Попытки интерпретации цивилизационной или социокультурной сущности России исключительно как евразийской грешат тем, что «все споры о специфике русского типа развития сводятся к выяснению соотношения европейскости и азиатчины — чего больше. В зависимости от “подсчета” получается либо Евразия, либо — Азиопа. Ну а на практике все сводится к борьбе за развитие по европейскому или азиатскому направлению, тогда как собственно русское, северное, а не западное или восточное, исчезают»[14].

До сих пор, правда, приоритет получал «европейский» вектор сопоставления — предлагалось осмысление России как в основном европейской страны, в образах европейской ментальности, навеянных дискурсами Просвещения. Процесс дистанцирования концепта русской Евразии по отношению к образам Европы и Азии, преодоление дуализма Запада и Востока видится современными авторами на пути формирования нового метагеографического образа Севера Евразии, или Северной Евразии. Он может стать фундаментом обретения Россией собственной пространственно-мифологической миссии и аутентичности, гарантией от поглощения ее более крупными и мощными цивилизациями или политическими образованиями[15].

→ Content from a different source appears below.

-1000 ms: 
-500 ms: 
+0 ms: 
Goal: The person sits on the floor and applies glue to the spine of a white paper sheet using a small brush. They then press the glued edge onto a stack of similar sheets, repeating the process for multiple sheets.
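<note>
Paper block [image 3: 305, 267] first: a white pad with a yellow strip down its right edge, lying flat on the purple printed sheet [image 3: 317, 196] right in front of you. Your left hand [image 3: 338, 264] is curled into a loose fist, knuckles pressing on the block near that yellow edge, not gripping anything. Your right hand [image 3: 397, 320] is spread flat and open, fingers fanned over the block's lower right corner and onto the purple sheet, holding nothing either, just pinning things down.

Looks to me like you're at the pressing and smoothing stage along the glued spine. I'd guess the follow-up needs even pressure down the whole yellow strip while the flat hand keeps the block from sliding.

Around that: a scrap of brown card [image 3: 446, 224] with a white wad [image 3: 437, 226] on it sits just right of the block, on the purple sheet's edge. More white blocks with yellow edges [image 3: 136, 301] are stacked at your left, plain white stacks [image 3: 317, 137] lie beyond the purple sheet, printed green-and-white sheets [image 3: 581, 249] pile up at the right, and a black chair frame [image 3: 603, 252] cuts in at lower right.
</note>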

Стремление укрыться в «высоких широтах» в эпохи неустойчивого развития страны, находящейся на грани катастрофы, отмечалось в истории России с начала ее возникновения как государства. Иван Грозный в самые опасные периоды своего царствования был охвачен идеей перенесения столицы Руси на северные рубежи — в Вологду, и только случай заставил его отказаться от своей затеи[16]. Принимая во внимание особую историософскую значимость концепта столицы для российского государства (Московская Русь, Петровская Россия), следует считать замыслы первого русского царя симптоматичными. Смена местоположения главного города предстает как территориальное оформление разрыва с прошлым: «Москве Грозный противопоставляет Александровскую слободу и Вологду. Первая — это личная резиденция царя…, а вторая призвана быть столицей новой России. В Вологде царь строит Успенский собор (называемый также Софийским) по образцу московского, который в свою очередь через владимирский Успенский собор преемственно связан с киевской Софией»[17].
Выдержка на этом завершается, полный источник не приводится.